▶ [Work instructions] Wherever "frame" turns up in the entries, copy out the line that holds it.

▶ [Supplied records]
◆ ◆ ◆ ◆

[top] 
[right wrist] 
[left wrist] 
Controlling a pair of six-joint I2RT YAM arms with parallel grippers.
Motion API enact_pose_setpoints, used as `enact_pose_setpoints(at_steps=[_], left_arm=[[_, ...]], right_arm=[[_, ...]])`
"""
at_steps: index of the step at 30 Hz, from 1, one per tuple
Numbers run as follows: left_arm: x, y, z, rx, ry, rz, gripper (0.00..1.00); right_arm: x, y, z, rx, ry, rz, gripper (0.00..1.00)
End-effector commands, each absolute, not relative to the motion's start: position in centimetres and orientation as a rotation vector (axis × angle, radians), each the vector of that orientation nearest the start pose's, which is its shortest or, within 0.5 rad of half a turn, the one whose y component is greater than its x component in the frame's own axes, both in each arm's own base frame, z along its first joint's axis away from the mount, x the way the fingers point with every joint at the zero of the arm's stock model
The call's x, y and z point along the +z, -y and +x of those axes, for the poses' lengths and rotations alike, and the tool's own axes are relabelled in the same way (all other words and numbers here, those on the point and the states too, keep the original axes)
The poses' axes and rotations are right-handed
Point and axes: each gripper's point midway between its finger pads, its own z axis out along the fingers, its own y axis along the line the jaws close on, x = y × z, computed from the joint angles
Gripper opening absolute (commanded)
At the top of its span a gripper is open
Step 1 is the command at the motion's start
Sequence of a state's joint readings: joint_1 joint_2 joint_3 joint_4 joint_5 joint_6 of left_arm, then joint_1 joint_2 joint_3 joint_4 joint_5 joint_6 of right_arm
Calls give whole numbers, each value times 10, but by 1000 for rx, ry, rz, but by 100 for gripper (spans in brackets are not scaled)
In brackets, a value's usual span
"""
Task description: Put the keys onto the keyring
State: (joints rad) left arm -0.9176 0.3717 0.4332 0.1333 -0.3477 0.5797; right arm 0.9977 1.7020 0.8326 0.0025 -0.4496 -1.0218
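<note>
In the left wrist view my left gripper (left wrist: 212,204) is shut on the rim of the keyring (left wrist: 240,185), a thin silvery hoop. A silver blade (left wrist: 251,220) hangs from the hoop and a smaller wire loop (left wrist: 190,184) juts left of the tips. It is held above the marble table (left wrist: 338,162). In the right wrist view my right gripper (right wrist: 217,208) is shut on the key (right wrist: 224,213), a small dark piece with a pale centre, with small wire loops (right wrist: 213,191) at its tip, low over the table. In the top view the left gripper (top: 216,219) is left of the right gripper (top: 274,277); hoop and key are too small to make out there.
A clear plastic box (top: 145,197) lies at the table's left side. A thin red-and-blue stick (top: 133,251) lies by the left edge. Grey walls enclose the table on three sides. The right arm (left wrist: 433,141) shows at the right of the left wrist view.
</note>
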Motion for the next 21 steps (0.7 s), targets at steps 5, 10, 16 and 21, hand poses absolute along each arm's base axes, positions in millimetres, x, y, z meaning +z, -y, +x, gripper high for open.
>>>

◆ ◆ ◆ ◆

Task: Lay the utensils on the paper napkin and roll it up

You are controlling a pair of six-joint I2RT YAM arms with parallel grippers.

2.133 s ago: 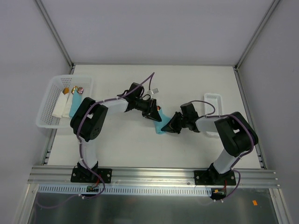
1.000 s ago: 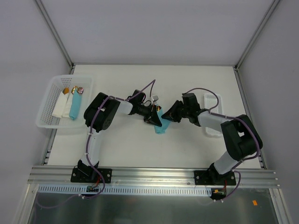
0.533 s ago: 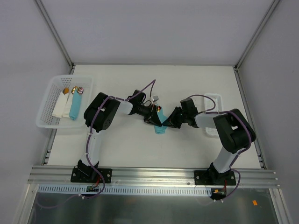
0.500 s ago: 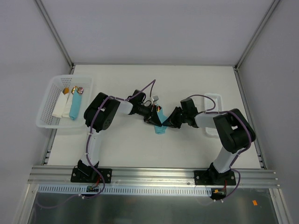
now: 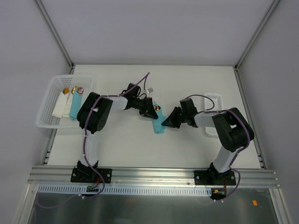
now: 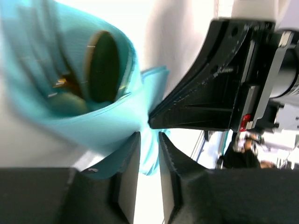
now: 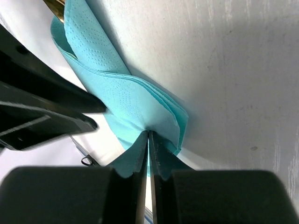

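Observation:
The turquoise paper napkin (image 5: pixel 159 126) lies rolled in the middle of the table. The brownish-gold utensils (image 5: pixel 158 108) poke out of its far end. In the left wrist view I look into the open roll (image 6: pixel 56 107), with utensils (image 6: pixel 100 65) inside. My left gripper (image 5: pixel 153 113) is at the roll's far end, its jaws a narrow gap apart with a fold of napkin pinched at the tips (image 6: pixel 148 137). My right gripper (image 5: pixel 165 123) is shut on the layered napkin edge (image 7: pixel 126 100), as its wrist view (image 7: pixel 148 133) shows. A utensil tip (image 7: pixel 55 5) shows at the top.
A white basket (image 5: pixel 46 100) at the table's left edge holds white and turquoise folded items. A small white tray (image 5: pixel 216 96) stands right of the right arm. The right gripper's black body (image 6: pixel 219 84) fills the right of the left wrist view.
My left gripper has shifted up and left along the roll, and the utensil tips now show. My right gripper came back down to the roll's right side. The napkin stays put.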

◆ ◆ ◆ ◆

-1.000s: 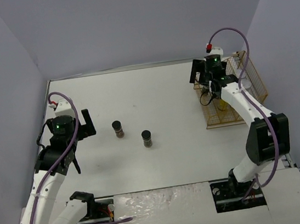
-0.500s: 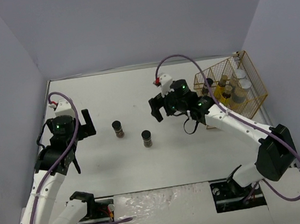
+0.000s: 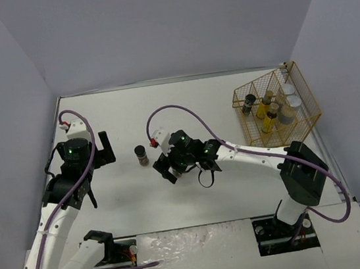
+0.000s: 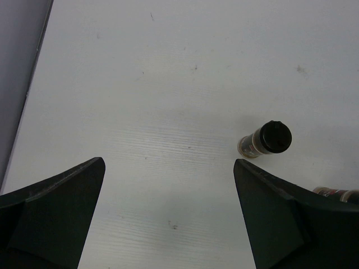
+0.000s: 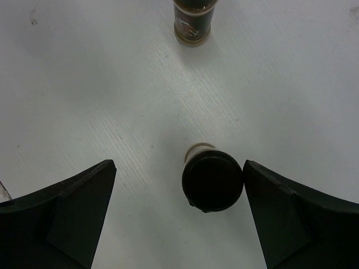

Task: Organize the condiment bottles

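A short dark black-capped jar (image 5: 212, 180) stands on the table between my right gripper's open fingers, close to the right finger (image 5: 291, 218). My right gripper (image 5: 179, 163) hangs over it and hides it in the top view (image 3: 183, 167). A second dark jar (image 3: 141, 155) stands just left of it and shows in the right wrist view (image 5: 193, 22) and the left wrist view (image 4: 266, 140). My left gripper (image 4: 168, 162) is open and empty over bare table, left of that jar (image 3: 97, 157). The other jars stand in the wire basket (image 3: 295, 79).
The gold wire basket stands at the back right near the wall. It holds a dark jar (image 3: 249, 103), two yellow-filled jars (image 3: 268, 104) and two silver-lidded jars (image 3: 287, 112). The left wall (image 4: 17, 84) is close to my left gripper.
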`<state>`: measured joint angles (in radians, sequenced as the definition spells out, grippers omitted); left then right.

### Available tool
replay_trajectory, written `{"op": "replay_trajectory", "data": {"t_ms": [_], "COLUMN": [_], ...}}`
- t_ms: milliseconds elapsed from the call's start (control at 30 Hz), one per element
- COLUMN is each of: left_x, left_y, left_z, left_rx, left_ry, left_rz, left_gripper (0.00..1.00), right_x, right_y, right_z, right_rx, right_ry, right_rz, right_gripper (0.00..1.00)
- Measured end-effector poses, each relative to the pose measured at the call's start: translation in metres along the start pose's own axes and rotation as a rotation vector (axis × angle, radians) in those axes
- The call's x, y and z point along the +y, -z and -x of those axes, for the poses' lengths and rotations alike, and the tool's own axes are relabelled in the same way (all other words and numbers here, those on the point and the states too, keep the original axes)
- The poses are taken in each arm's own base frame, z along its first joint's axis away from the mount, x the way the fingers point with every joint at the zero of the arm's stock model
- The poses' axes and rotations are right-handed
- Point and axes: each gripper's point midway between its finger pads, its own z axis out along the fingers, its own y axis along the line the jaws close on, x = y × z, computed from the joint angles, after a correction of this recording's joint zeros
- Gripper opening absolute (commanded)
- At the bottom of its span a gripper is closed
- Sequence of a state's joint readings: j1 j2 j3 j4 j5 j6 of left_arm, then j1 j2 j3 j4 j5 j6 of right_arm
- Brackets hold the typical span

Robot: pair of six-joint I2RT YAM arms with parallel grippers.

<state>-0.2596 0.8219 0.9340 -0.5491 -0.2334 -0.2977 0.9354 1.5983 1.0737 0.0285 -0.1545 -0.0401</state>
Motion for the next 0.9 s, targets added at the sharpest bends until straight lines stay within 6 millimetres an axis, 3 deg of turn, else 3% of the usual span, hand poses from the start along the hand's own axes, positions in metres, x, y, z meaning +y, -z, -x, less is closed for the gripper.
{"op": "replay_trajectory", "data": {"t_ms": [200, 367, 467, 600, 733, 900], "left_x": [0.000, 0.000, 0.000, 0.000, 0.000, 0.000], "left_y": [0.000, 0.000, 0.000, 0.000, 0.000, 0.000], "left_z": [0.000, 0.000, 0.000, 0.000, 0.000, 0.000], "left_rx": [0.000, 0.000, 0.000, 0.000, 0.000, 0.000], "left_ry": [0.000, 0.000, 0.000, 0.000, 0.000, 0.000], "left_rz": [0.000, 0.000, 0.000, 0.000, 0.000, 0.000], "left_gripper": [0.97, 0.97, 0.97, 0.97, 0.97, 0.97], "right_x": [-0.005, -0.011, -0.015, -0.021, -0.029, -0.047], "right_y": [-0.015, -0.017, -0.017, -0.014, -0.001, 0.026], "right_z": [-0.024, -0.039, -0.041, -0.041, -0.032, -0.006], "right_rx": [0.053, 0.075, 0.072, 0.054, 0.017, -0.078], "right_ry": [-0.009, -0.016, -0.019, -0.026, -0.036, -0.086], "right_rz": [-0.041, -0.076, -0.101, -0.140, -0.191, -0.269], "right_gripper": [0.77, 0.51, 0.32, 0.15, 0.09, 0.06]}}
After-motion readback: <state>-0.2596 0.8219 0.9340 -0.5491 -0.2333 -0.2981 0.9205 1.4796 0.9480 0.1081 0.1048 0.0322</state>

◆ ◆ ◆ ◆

▶ [Exercise solution]
End-effector commands, each absolute, not relative to the motion's start: position in centimetres and orientation as a rotation vector (axis × angle, radians), each the vector of that orientation nearest the start pose's, which is its shortest or, within 0.5 rad of half a turn, the one whose y component is greater than its x component in the frame's own axes, both in each arm's own base frame, z along its first joint's axis away from the mount, x the way the fingers point with every joint at the zero of the arm's stock model
- The poses are taken in each arm's own base frame, z along its first joint's axis away from the mount, x the way the fingers point with every joint at the zero of the arm's stock model

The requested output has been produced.